CDAP - PE.2013.0057 - 2013-03-18 - A. X.________/Service de la population (SPOP)

18 mars 2013Français14 min

Source vd.ch

Faits

Vu les faits suivants

A.

A. X.________, ressortissant marocain né en

1971, est entré en Suisse le 29 avril 2012. Le 30 avril 2012, à Lausanne, il a

épousé la ressortissante française B. Y.________, alors titulaire d'une

autorisation de séjour CE/AELE, actuellement d'un permis d'établissement. Il a

ainsi obtenu le 31 mai 2012 une autorisation de séjour UE/AELE, valable

jusqu'au 31 mai 2017, pour vivre auprès de sa conjointe.

La séparation des époux a été

annoncée le 22 juillet 2012. Aucun enfant n'est issu de leur union. Le 28

septembre 2012, B. Y.________ X.________ a déposé une demande d'annulation de

mariage, subsidiairement de divorce, à Lausanne.

Les époux ont été entendus

séparément les 7 et 14 novembre 2012 par le Service de la population (SPOP). B.

Y.________ X.________ a déclaré notamment que la rupture était définitive. En

présence d'un interprète, A. X.________ a expliqué, en bref, qu'il ne voulait

pas divorcer mais reprendre la vie commune. Il était inscrit au chômage, qui

lui payait des cours de français, et recevait 1'110 fr. par mois des services

sociaux, qui lui payaient également une chambre d'hôtel (1'300 fr. par mois).

Questionné sur une éventuelle nature fictive de son mariage, A. X.________ a

déclaré qu'il ne s'était pas marié "pour les papiers" mais

parce qu'il aimait son épouse. Avant son mariage, il avait du reste déjà une

autorisation de séjour en Italie où il travaillait. Ayant désormais perdu son

emploi en Italie, il voulait rester en Suisse (v. procès-verbaux d'audition au

dossier).

Figurent au dossier du SPOP une

attestation du Centre social régional de l'Ouest lausannois (CSR) selon

laquelle A. X.________ bénéficie des prestations financières du revenu

d'insertion (RI) depuis le 1er juillet 2012, et un formulaire relatif

à ses recherches d'emploi pour le mois d'octobre 2012.

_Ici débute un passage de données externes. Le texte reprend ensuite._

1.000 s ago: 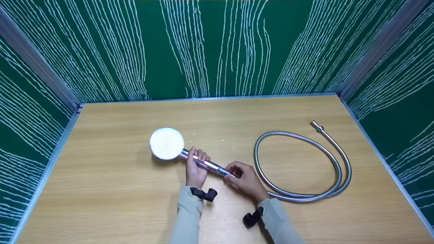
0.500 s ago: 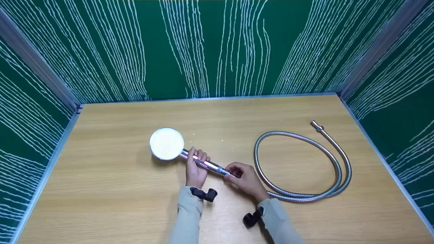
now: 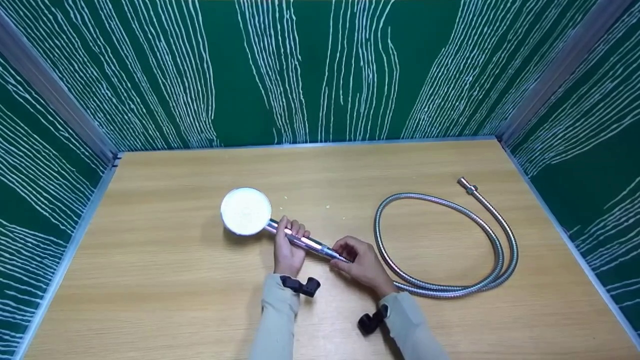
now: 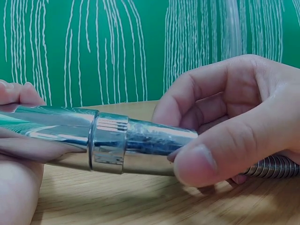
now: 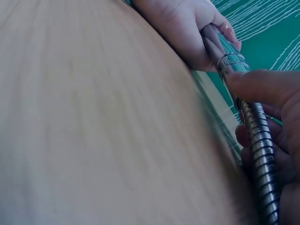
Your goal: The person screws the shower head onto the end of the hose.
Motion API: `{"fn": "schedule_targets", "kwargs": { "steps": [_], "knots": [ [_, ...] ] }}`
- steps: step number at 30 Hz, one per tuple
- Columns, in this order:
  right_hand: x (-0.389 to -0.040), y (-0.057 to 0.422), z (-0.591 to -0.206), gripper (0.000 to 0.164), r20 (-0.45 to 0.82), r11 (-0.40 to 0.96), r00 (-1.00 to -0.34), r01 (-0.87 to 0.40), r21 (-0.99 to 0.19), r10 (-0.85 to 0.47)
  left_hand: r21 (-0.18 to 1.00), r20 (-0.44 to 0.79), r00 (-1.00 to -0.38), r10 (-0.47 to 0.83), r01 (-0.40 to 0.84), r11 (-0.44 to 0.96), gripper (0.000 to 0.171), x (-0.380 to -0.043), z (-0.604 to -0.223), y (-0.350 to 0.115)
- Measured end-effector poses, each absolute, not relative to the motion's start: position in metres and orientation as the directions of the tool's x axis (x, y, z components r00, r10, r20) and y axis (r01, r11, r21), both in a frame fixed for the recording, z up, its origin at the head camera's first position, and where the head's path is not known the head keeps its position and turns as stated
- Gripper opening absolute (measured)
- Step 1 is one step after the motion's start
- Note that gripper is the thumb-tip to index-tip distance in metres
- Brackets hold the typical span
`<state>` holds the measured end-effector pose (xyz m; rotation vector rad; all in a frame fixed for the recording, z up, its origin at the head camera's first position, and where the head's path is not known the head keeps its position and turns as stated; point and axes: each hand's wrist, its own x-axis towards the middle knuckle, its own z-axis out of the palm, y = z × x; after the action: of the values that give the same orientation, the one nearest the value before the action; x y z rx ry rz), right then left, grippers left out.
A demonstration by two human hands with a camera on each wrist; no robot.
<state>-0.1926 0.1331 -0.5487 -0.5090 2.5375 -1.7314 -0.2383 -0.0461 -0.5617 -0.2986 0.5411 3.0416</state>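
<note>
A hand shower with a round white face (image 3: 245, 211) and a chrome handle (image 3: 314, 245) is held at a slant above the table. My left hand (image 3: 289, 254) grips that handle around its middle. At the handle's lower end, my right hand (image 3: 366, 265) pinches the smooth conical end fitting (image 4: 152, 143) of the metal shower hose (image 5: 263, 157) between thumb and fingers. In the left wrist view the fitting sits against the handle's ribbed collar (image 4: 110, 140). How far the joint is threaded cannot be seen. The ribbed hose runs back under my right palm.
The rest of the hose (image 3: 434, 196) lies looped on the wooden table (image 3: 165, 300) to the right. Its free end, with a hex nut (image 3: 470, 189), points to the back. Green panels (image 3: 430, 60) with white streaks enclose the table's back and sides. Tiny pale crumbs (image 3: 328, 207) lie mid-table.
</note>
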Motion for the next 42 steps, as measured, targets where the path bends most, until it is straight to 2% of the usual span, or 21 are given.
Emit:
{"fn": "schedule_targets", "kwargs": {
  "steps": [2, 12, 23, 32, 39, 42],
  "knots": [
    [-0.1965, 0.135, -0.5601, 0.022, 0.177, 0.331, -0.944, -0.267, -0.905, -0.277, 0.34, -0.186, -0.983, 0.004, -0.068, -0.938, 0.035, -0.2383, -0.5625, -0.0461],
    [-0.1957, 0.1345, -0.5595, 0.018, 0.177, 0.359, -0.946, -0.27, -0.893, -0.272, 0.347, -0.156, -0.988, 0.003, -0.058, -0.936, 0.035, -0.2377, -0.5632, -0.0463],
    [-0.1957, 0.1348, -0.5602, 0.017, 0.184, 0.361, -0.943, -0.279, -0.89, -0.277, 0.344, -0.188, -0.982, -0.001, -0.065, -0.937, 0.034, -0.2383, -0.5645, -0.0461],
    [-0.1963, 0.1346, -0.5598, 0.025, 0.194, 0.339, -0.94, -0.286, -0.896, -0.28, 0.382, -0.036, -0.999, 0.008, -0.021, -0.924, 0.03, -0.2333, -0.5629, -0.0464],
    [-0.1964, 0.1345, -0.5614, 0.026, 0.231, 0.313, -0.932, -0.316, -0.896, -0.278, 0.375, -0.117, -0.993, -0.006, -0.038, -0.926, 0.036, -0.238, -0.5645, -0.045],
    [-0.1961, 0.1347, -0.5624, 0.024, 0.262, 0.306, -0.922, -0.346, -0.887, -0.284, 0.376, -0.094, -0.996, -0.007, -0.029, -0.926, 0.034, -0.2377, -0.5659, -0.045]
  ]
}}
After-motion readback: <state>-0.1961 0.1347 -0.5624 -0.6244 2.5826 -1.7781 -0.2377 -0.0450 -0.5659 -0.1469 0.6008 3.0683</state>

Le 19 novembre 2012, le SPOP a

écrit à A. X.________ qu'il avait l'intention de révoquer son autorisation de

séjour UE/AELE.

Par lettre du 19 décembre 2012, A.

X.________, agissant par l'intermédiaire de son avocat, a invoqué l'existence

de raisons personnelles majeures au sens de l'art. 50 al. 1 let. b de la

loi fédérale du 16 décembre 2005 sur les étrangers (LEtr; RS 142.20). Il

convient d'en extraire les passages suivants:

" (…)

Dans le cas

d'espèce, il faut préciser que M. X.________ a quitté définitivement l'Italie,

pays dans lequel il avait réussi à se construire une vie, pour venir vivre en

Suisse auprès de son épouse.

Il a alors tout

abandonné en Italie, notamment sa place de travail, son logement, qu'il

n'espère plus pouvoir retrouver. N'ayant plus rien en Italie, un retour est

pour lui impensable. De plus, ce dernier n'a aucune famille sur place, les

conséquences seront désastreuses.

(…)

A toutes fins

utiles, et comme mentionné dans votre courrier, il convient de relever que

l'instance de divorce a été ouverte par l'épouse de M. X.________. Dès lors, la

procédure ayant débuté, ce dernier a le droit de pouvoir rester en Suisse afin

de participer à cette procédure et défendre ses intérêts au mieux.

(…)

Subsidiairement

et à titre de rappel, il est nécessaire de noter de M. X.________ est au

bénéfice d'un titre de séjour italien, qui est valable jusqu'au 5 septembre

2013, et dont ci-joint copie [non

annexée].

(…)"

B.

Par décision du SPOP du 21 janvier 2013, le SPOP

a révoqué l'autorisation de séjour UE/AELE de A. X.________ et prononcé son

renvoi de Suisse dans un délai de trois mois, aux motifs que son mariage était

vidé de toute substance et que les conditions de prolongation de son

autorisation de séjour en dépit de la dissolution de l'union n'étaient pas

remplies.

C.

Par acte du 13 février 2013, sous la plume de

son avocat, A. X.________ a déféré la décision précitée du SPOP devant la Cour

de droit public et administratif du Tribunal cantonal (CDAP), concluant, avec

dépens, à l'annulation de cette décision, subsidiairement au maintien de son

autorisation de séjour, plus subsidiairement à l'annulation de la décision

attaquée et au renvoi de l'affaire au SPOP pour nouvelle instruction. Le

recourant a déposé simultanément le formulaire ad hoc de demande d’assistance

judiciaire, requérant que les émoluments de justice lui soient avancés et qu'il

soit assisté d'un avocat d'office.

Le recourant a produit des pièces,

dont il résulte notamment qu'il a été suivi par le centre médical de 1******** du

8 août au 20 octobre 2012 pour décompensation psychologique aiguë (v.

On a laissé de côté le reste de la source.